Repeat the lines below exactly as written, please, from the line with "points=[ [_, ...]" to the line with "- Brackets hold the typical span", both lines included, and no others.

**Data supplied:**
★ ★ ★ ★
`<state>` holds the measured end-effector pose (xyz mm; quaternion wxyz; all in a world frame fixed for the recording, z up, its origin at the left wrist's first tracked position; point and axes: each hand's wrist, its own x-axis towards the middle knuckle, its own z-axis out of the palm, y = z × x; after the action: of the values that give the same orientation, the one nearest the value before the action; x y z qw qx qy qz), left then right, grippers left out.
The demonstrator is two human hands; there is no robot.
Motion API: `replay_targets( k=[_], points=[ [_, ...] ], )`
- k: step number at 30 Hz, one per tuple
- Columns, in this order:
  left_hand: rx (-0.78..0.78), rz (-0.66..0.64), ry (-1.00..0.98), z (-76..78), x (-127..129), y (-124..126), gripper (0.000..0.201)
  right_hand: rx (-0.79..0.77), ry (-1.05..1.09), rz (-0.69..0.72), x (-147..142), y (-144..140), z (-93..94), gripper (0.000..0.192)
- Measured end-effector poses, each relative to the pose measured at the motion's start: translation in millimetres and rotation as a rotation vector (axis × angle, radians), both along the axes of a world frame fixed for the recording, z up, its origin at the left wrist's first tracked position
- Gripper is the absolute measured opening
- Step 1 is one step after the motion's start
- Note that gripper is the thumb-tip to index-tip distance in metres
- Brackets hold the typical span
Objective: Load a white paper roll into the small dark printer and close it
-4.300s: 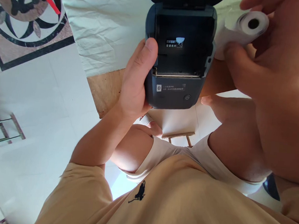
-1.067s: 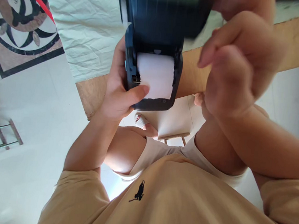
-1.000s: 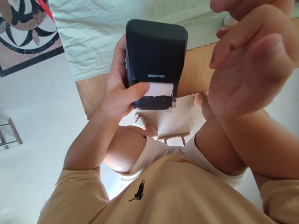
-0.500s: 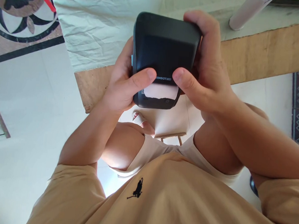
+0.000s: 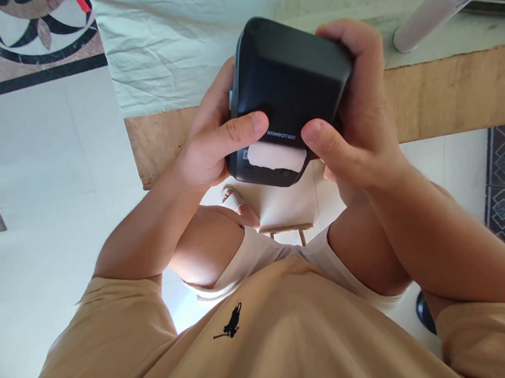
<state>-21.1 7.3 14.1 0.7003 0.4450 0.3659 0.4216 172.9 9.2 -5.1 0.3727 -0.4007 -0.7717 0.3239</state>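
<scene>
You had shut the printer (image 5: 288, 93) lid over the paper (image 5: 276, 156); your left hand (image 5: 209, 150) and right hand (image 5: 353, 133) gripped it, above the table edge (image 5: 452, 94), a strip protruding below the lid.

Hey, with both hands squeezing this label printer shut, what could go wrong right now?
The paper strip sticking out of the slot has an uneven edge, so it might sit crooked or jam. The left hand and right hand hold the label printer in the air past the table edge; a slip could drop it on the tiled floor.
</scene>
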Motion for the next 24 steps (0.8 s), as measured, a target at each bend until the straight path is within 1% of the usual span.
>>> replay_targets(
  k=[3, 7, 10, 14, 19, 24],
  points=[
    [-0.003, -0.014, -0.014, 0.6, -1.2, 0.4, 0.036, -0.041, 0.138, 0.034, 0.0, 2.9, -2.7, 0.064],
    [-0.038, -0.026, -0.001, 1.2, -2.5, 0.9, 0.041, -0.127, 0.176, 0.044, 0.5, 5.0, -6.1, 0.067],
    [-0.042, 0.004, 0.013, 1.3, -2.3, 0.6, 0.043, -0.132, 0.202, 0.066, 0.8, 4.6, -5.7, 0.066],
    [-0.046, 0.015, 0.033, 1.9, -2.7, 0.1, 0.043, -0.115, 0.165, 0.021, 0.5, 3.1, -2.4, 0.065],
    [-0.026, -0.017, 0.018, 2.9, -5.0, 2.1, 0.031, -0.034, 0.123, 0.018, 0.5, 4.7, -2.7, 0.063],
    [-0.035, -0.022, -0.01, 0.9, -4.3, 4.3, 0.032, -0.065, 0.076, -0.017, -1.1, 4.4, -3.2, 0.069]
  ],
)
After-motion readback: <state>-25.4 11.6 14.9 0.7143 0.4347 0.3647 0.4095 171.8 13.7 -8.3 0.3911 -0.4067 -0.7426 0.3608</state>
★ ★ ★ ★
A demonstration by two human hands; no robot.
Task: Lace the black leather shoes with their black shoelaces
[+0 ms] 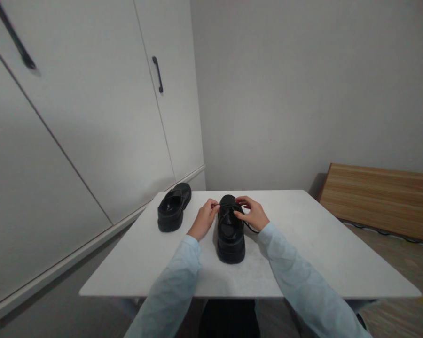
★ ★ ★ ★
**Exercise response:**
Motion API: `replay_targets( k=[_], points=[ [_, ...] ], )`
- k: step number at 30 Hz, one per tuple
- Columns, in this order:
  left_hand: rx (-0.78..0.78), rz (-0.66..0.64), ry (-1.00..0.98), z (-76..78), x (-127..129), y (-124..126), gripper (0.000..0.201)
  right_hand: rx (-0.79..0.77), ry (-1.05..1.09), rz (-0.69..0.72), x (-147..142), y (-144..140), z (-93..94), gripper (0.000..0.192)
- Measured end-effector poses, each relative to the pose measured at the motion's start: translation in millimetres and rotation as a rotation vector (axis × angle, radians), both along the axes of a world frame fixed for the recording, z up, its origin at the left wrist's first tracked position
- Gripper is the absolute measured opening
- Step 1 is one step after the motion's start
- Note that gripper is the thumb-tip to index-tip distance in metres
- Brackets hold the typical span

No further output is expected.